_Task objective_
Could you output every record below exactly, leaving out the pictures?

_Material for this task_
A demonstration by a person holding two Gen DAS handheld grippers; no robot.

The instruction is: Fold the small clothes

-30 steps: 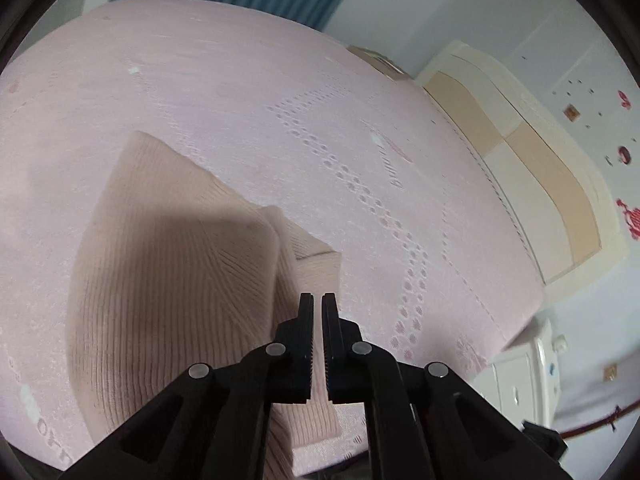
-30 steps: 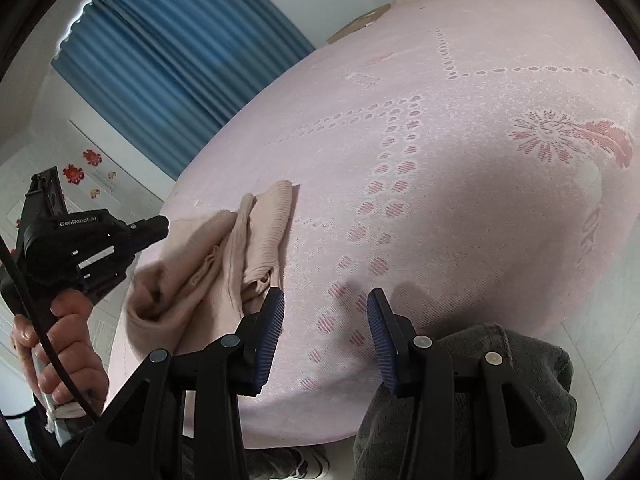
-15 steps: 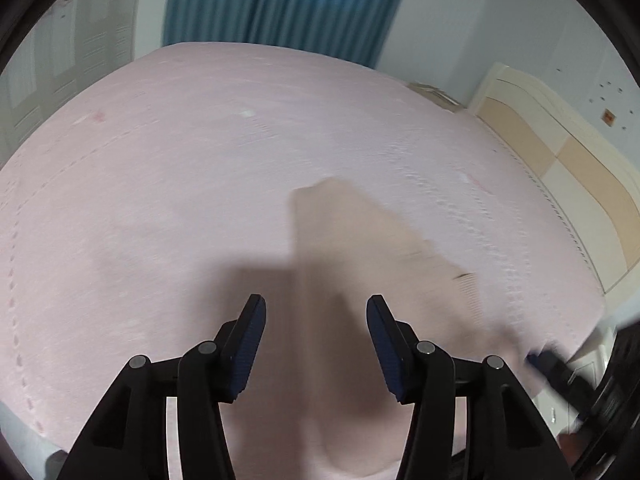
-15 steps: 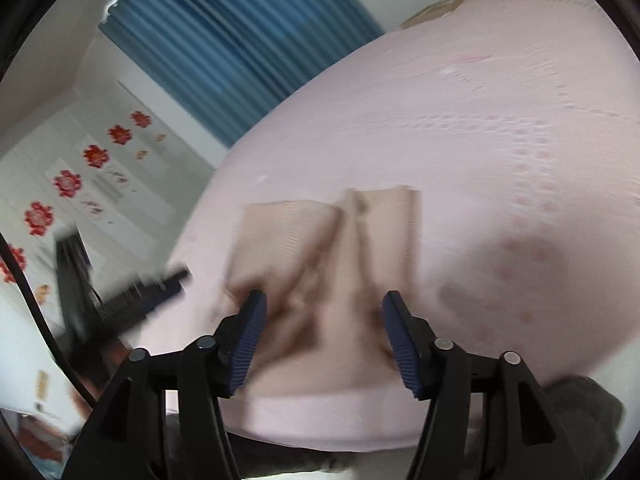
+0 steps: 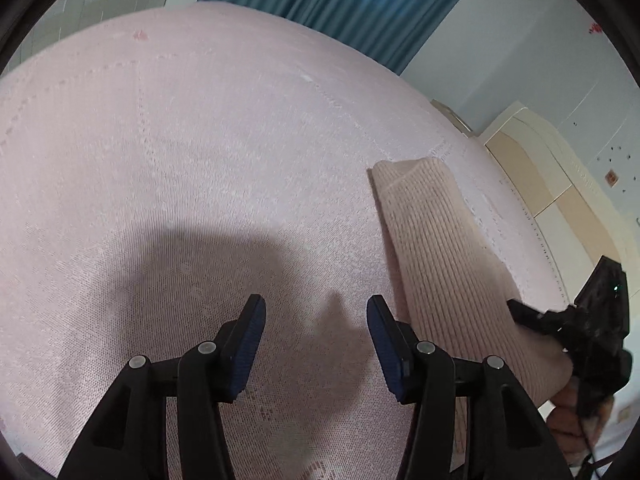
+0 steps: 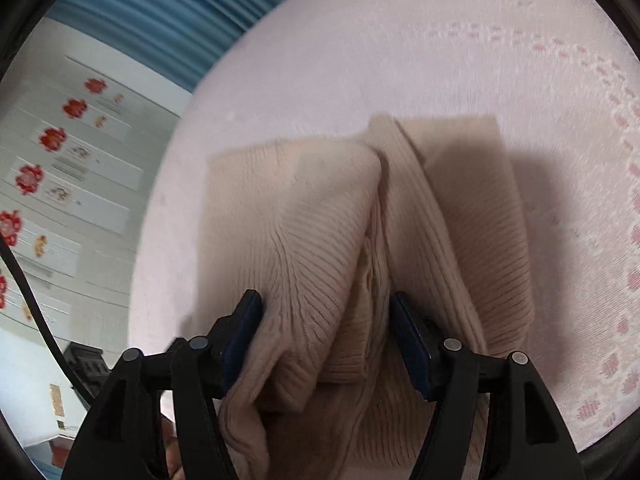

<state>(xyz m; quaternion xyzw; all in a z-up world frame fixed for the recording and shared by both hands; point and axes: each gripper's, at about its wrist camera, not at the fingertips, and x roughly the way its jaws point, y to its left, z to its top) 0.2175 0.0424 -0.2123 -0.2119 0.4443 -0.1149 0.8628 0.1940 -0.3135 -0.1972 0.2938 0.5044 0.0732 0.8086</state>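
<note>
A second ago the left claw (image 5: 312, 332) was pressed together right over the knit (image 5: 444, 264); now it stands spread wide over bare bedspread (image 5: 192, 152), holding nothing, with the knit off at its 2 o'clock and only its right finger close beside the near edge of the cloth. So the left has let go and swung aside — that fold looks finished on its side, I'd say. The right claw (image 6: 324, 344) has gone the other way: a second ago it hung over the bed edge with the knit well off at its 10 o'clock, and now it has come in low over the garment, square on

In the right wrist view the knit (image 6: 332, 240) lies near the bed's edge as a bundle with two folded flaps meeting along a seam that runs from 12 to 6 o'clock. The right claw is spread about as wide as it was, one finger (image 6: 244, 332) against the left flap, the other at the seam side, a thick roll of cloth bulging between them. It touches the knit but has not pinched it yet — the gap is full, not squeezed. My guess is a grab for the next fold, and the loose flaps could slip apart when lifted
</note>
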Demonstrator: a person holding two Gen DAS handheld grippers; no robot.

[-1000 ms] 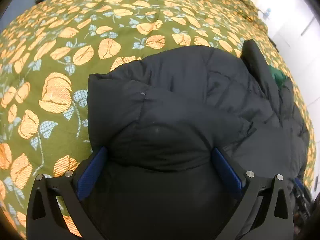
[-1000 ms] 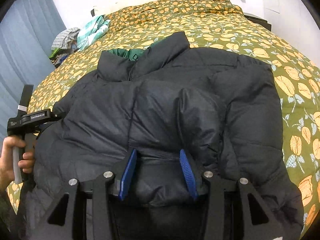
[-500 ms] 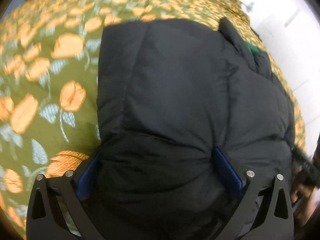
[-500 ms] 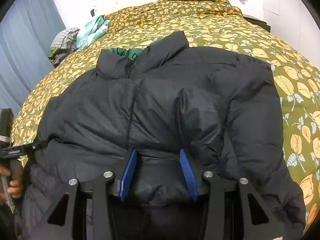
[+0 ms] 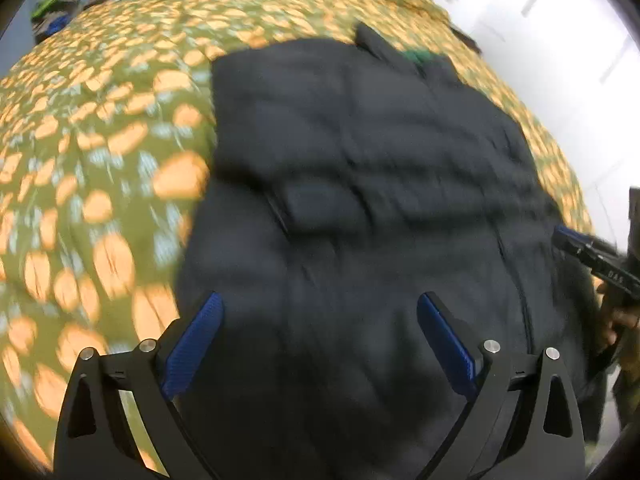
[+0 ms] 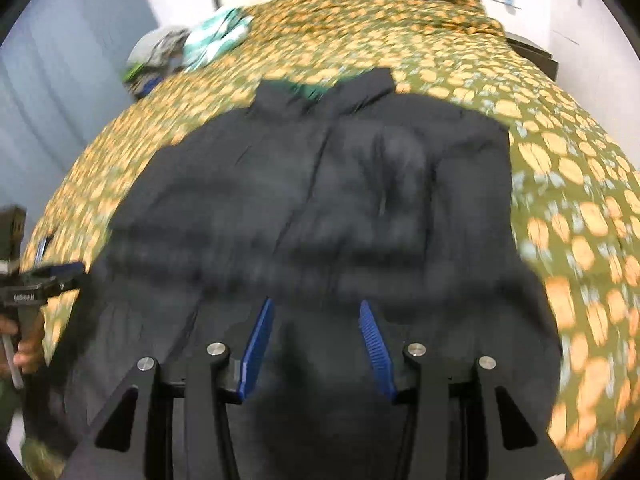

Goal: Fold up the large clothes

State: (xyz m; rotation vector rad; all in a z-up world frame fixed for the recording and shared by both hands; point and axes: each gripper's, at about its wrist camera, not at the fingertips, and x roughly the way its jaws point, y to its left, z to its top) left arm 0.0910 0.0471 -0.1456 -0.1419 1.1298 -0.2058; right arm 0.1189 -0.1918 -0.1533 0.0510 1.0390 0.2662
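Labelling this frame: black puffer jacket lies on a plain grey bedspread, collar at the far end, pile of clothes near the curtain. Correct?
One error: the bedspread is not plain grey but olive green with an orange flower print, as the right wrist view shows. The rest holds: the black puffer jacket lies on it, collar at the far end, pile of clothes near the curtain.

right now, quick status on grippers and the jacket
Left gripper open above the black jacket. Right gripper part open, grip unclear in blur. Jacket spread on the floral bedspread. Nothing on top of it.
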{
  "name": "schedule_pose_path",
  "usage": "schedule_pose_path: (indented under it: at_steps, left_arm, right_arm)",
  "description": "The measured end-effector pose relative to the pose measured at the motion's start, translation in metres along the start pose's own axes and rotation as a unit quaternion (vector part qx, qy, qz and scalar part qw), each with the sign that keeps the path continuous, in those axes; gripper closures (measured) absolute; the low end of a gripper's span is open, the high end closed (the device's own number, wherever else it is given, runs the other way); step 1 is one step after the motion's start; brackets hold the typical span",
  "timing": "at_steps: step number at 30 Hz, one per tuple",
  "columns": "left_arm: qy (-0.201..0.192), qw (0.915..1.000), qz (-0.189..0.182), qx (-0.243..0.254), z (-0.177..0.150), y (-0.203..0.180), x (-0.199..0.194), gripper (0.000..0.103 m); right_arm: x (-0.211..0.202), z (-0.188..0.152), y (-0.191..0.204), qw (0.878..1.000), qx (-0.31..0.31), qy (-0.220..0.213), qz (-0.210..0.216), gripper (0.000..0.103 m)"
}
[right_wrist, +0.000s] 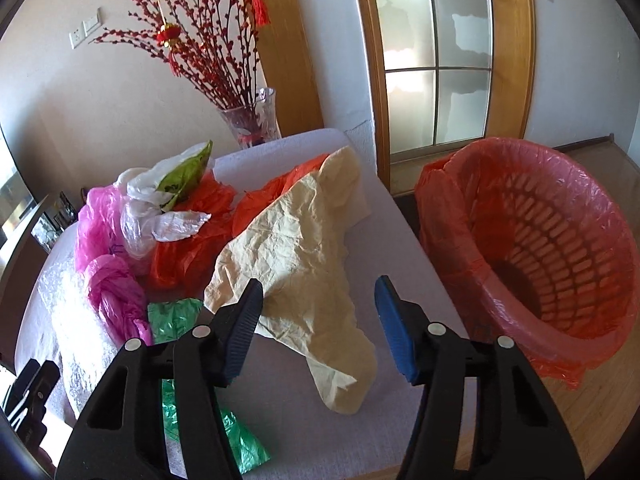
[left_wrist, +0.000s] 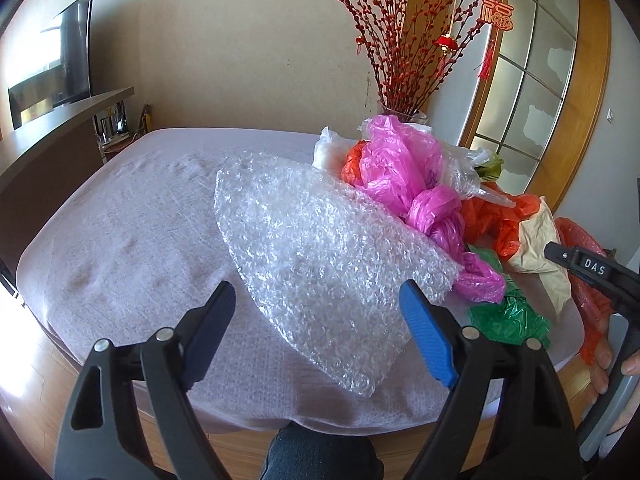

_Task result_
A demonstration by a person holding two Gen DAS handheld grippers; no robot.

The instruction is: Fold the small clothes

-30 steps: 
-30 steps: 
-15 steps: 
-15 steps: 
+0 steps: 
+0 steps: 

<state>(xyz m; quaternion xyzw; all in a z-up world frame fixed for the recording and shared by both hands; point and axes: each gripper's, at about its wrist camera, not at the fingertips, and x roughly the way its jaws point, y to its left, z to its top) 0.2175 0.0424 -0.2123 -0.2119 0.4443 -0.1149 0.8628 0.1940 -0.3135 -0.1972 0.2938 0.5044 0.0732 0.8086</state>
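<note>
A second ago the left claw (image 5: 312, 332) was pressed together right over the knit (image 5: 444, 264); now it stands spread wide over bare bedspread (image 5: 192, 152), holding nothing, with the knit off at its 2 o'clock and only its right finger close beside the near edge of the cloth. So the left has let go and swung aside — that fold looks finished on its side, I'd say. The right claw (image 6: 324, 344) has gone the other way: a second ago it hung over the bed edge with the knit well off at its 10 o'clock, and now it has come in low over the garment, square on

In the right wrist view the knit (image 6: 332, 240) lies near the bed's edge as a bundle with two folded flaps meeting along a seam that runs from 12 to 6 o'clock. The right claw is spread about as wide as it was, one finger (image 6: 244, 332) against the left flap, the other at the seam side, a thick roll of cloth bulging between them. It touches the knit but has not pinched it yet — the gap is full, not squeezed. My guess is a grab for the next fold, and the loose flaps could slip apart when lifted
</note>
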Demonstrator: a person holding two Gen DAS handheld grippers; no robot.

[-1000 ms] 
[-1000 ms] 
[-500 ms] 
[-500 ms] 
[+0 ms] 
[+0 ms] 

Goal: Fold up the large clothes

State: (xyz m; rotation vector rad; all in a z-up world frame fixed for the recording and shared by both hands; point and axes: each gripper's, at about its wrist camera, not at the fingertips, and x roughly the way its jaws point, y to its left, z to its top) left arm 0.0910 0.0471 -0.1456 -0.1419 1.1298 -0.2058; right arm 0.1189 -0.1918 -0.1533 0.0510 1.0390 0.2662
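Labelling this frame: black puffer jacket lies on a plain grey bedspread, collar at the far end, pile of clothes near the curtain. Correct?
One error: the bedspread is not plain grey but olive green with an orange flower print, as the right wrist view shows. The rest holds: the black puffer jacket lies on it, collar at the far end, pile of clothes near the curtain.

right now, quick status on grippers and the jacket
Left gripper open above the black jacket. Right gripper part open, grip unclear in blur. Jacket spread on the floral bedspread. Nothing on top of it.
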{
  "name": "schedule_pose_path",
  "usage": "schedule_pose_path: (indented under it: at_steps, left_arm, right_arm)",
  "description": "The measured end-effector pose relative to the pose measured at the motion's start, translation in metres along the start pose's own axes and rotation as a unit quaternion (vector part qx, qy, qz and scalar part qw), each with the sign that keeps the path continuous, in those axes; gripper closures (measured) absolute; the low end of a gripper's span is open, the high end closed (the device's own number, wherever else it is given, runs the other way); step 1 is one step after the motion's start; brackets hold the typical span",
  "timing": "at_steps: step number at 30 Hz, one per tuple",
  "columns": "left_arm: qy (-0.201..0.192), qw (0.915..1.000), qz (-0.189..0.182), qx (-0.243..0.254), z (-0.177..0.150), y (-0.203..0.180), x (-0.199..0.194), gripper (0.000..0.103 m); right_arm: x (-0.211..0.202), z (-0.188..0.152), y (-0.191..0.204), qw (0.878..1.000), qx (-0.31..0.31), qy (-0.220..0.213), qz (-0.210..0.216), gripper (0.000..0.103 m)"
}
[right_wrist, +0.000s] 
[left_wrist, +0.000s] 

The complete output has now been given.